You also need to make sure you have your Colocasia growing in an area they like and will do well. Otherwise, your plants will not grow well and attain any size. When I lived in Mississippi, the Colocasia esculenta grew HUGE. Now, in mid-Missouri, I only have room for two that can grow HUGE and the rest remain small because of where I have to grow them.
Keep in mind that Colocasia grow a new rhizome every year on top of the old one. If they are not in a location where they will thrive, the new rhizome could be smaller than the old one.
Someday I will purchase another Colocasia fontanesii since I left the first one behind in Mississippi.
I hope you enjoyed this page and maybe found it useful. If you have any comments, questions or suggestions, I would like to hear from you. Please click on “like” if you visited this page. It helps us bloggers stay motivated. 🙂 You can check out the links below for further reading. The links take you directly to the genus and species of this plant. If you notice I made an error, please let me know.

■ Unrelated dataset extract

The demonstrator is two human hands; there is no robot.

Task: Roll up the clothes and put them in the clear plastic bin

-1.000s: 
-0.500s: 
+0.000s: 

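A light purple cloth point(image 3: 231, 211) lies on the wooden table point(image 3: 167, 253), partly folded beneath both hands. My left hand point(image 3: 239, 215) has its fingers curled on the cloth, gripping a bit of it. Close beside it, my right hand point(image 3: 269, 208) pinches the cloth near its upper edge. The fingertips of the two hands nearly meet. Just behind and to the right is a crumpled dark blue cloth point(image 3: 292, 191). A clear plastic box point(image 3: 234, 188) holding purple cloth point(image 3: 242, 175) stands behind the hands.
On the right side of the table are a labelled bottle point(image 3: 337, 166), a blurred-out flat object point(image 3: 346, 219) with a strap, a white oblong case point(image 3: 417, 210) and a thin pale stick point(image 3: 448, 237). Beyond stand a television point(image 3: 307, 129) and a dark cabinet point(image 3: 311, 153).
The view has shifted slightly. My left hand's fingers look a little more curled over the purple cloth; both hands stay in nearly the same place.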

There isn’t any WOW information online right now about Colocasia fontanesii. Most of what is there is out of date and I try and be as current as possible (even though it has been six years since I grew this plant…). I will update the blog pages off and on to make sure the scientific name is still current and maybe there will be new and better information available.
*Dave’s Garden still says the accepted species name is Colocasia antiquorum. Colocasia antiquorum is no considered a synonym of Colocasia esculenta.